→ **TASK BRIEF**: Nothing but the lines below from the one with "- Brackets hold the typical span" through the one with "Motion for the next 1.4" should be output, each exactly as given, and no pictures.

→ **DATA TO USE**:
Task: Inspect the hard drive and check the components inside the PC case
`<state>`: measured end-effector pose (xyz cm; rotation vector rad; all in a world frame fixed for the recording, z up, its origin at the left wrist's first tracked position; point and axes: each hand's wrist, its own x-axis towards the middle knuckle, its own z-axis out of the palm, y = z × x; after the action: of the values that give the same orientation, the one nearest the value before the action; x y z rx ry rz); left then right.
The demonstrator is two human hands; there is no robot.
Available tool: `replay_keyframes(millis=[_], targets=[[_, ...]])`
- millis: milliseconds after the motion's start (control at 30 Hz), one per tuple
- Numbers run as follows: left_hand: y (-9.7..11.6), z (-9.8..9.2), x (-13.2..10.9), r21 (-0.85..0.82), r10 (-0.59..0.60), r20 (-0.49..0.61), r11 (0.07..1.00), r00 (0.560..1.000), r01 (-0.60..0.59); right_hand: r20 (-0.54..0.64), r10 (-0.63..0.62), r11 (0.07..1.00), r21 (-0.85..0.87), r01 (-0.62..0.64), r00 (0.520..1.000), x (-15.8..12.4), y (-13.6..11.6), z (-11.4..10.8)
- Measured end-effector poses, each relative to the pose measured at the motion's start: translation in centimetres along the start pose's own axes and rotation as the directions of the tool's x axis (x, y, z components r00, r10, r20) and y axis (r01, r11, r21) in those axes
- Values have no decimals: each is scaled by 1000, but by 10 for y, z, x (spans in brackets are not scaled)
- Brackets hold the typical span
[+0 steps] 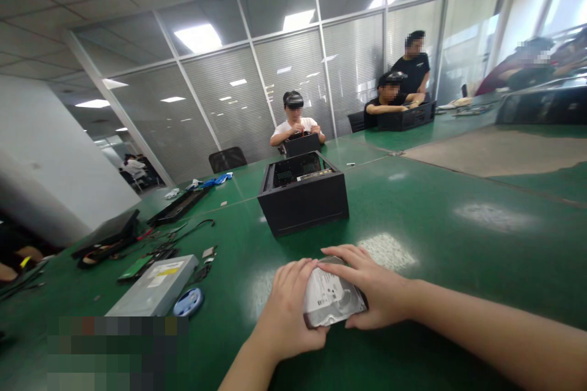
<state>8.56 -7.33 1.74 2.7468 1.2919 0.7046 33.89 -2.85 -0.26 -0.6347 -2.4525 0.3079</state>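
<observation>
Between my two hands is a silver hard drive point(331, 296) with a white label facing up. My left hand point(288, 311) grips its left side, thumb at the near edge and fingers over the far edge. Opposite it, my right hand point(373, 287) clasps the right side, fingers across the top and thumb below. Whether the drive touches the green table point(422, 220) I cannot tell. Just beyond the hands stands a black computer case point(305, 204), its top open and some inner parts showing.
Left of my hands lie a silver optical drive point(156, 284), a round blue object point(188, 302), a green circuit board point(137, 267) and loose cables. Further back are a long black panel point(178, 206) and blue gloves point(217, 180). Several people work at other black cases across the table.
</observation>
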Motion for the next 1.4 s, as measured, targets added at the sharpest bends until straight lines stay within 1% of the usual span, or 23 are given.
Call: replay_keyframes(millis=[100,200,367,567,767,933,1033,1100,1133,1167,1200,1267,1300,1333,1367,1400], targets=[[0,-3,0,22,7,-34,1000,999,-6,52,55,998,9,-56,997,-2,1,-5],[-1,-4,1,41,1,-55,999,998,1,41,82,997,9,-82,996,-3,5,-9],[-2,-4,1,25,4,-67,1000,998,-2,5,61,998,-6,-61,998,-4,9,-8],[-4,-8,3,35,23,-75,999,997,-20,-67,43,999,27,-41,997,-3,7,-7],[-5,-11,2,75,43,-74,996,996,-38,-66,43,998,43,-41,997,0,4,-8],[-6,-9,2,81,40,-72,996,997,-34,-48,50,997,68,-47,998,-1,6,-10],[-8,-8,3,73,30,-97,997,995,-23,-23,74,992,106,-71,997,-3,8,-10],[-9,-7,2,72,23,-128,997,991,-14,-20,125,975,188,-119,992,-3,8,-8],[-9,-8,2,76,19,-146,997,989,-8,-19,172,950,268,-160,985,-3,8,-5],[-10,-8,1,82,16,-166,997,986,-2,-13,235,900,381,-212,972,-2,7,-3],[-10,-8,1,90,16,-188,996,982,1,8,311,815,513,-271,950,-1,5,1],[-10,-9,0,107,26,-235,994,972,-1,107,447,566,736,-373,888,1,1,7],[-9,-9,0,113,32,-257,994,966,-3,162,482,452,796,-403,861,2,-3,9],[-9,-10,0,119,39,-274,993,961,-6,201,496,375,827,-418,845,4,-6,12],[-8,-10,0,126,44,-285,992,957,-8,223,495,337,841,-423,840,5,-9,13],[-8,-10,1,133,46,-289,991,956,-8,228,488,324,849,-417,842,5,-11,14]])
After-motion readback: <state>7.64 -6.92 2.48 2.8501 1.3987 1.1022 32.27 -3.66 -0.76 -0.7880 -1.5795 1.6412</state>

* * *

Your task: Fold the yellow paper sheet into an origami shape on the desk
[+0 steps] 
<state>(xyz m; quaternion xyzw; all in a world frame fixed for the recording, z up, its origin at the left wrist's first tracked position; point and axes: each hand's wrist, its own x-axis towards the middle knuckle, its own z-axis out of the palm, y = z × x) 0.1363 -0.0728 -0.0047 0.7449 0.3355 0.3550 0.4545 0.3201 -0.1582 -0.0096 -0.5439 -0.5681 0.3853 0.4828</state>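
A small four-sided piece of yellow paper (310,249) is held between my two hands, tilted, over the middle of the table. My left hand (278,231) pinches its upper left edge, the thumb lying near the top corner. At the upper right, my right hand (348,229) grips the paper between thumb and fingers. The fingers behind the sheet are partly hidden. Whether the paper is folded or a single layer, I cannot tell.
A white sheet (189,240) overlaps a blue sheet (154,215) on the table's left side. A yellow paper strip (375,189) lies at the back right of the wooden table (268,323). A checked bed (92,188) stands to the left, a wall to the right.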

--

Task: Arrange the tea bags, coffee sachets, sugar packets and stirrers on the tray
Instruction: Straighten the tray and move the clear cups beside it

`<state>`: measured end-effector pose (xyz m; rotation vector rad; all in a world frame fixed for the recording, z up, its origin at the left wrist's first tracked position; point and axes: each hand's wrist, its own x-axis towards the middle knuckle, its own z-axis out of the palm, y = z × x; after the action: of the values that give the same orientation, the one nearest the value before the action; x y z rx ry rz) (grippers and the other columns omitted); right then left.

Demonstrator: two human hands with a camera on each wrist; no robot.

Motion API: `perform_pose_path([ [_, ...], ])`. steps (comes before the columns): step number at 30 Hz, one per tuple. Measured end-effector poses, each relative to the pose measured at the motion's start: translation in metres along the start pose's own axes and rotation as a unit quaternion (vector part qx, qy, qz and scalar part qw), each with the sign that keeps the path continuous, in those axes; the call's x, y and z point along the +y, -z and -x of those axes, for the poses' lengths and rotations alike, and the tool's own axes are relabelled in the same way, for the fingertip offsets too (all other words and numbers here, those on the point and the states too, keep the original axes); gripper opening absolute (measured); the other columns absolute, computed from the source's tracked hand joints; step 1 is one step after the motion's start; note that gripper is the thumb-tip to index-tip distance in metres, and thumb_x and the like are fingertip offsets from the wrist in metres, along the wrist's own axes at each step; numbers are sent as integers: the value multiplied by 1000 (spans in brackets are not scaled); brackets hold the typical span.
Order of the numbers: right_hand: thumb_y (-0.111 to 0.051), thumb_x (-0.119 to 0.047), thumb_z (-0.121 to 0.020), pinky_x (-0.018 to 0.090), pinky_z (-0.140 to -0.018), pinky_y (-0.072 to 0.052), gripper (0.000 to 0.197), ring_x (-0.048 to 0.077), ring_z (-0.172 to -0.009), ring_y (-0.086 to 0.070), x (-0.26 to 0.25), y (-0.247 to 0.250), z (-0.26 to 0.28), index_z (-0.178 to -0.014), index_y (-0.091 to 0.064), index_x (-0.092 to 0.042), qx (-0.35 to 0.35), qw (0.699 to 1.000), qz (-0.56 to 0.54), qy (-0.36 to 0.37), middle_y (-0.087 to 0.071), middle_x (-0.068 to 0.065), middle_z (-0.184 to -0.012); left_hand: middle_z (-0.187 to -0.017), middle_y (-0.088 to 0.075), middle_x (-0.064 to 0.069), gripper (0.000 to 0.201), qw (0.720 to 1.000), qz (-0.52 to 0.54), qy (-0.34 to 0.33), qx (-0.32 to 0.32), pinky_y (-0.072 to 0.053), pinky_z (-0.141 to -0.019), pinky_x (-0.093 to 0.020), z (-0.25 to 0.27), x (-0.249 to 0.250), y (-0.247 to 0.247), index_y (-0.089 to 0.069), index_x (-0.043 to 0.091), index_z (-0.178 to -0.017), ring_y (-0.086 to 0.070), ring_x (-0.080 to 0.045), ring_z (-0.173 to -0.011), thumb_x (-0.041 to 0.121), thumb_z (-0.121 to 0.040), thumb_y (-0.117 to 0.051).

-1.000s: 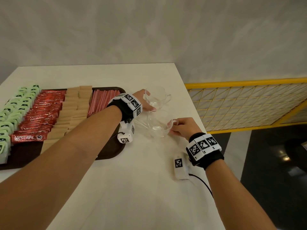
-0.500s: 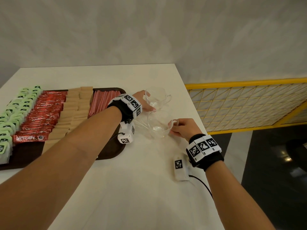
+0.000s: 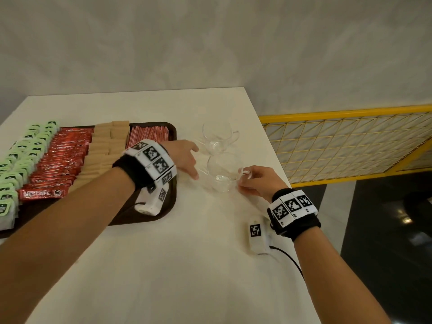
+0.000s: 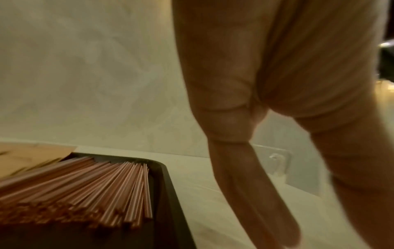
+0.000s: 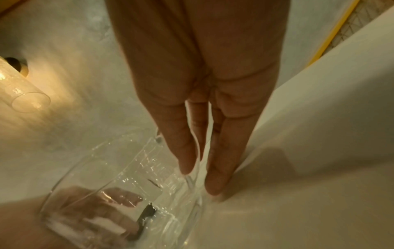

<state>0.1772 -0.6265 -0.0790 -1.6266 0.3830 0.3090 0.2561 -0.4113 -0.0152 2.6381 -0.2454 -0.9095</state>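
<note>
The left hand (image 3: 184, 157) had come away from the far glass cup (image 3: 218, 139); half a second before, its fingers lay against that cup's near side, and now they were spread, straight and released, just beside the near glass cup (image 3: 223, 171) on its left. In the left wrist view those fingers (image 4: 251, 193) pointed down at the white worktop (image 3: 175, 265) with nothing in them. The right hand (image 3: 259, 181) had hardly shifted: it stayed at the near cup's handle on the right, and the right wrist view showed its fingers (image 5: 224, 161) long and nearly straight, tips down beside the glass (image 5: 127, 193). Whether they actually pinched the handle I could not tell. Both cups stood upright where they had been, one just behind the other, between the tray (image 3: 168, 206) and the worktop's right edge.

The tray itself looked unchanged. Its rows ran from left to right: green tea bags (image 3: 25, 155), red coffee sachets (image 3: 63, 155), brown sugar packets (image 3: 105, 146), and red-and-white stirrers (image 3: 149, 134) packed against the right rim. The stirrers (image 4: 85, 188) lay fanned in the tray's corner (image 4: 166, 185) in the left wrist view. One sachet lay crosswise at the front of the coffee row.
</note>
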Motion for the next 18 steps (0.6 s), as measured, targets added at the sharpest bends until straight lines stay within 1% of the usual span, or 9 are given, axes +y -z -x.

→ **EXERCISE SOLUTION**:
- Brackets hold the typical span
[+0 steps] 
<state>8.56 -7.33 1.74 2.7468 1.2919 0.7046 33.89 -2.85 -0.26 -0.6347 -2.4525 0.3079</state>
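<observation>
Between my two hands is a silver hard drive point(331, 296) with a white label facing up. My left hand point(288, 311) grips its left side, thumb at the near edge and fingers over the far edge. Opposite it, my right hand point(373, 287) clasps the right side, fingers across the top and thumb below. Whether the drive touches the green table point(422, 220) I cannot tell. Just beyond the hands stands a black computer case point(305, 204), its top open and some inner parts showing.
Left of my hands lie a silver optical drive point(156, 284), a round blue object point(188, 302), a green circuit board point(137, 267) and loose cables. Further back are a long black panel point(178, 206) and blue gloves point(217, 180). Several people work at other black cases across the table.
</observation>
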Motion for the next 1.4 s, as measured, targets added at the sharpest bends until straight lines stay within 1% of the usual span, or 23 are given.

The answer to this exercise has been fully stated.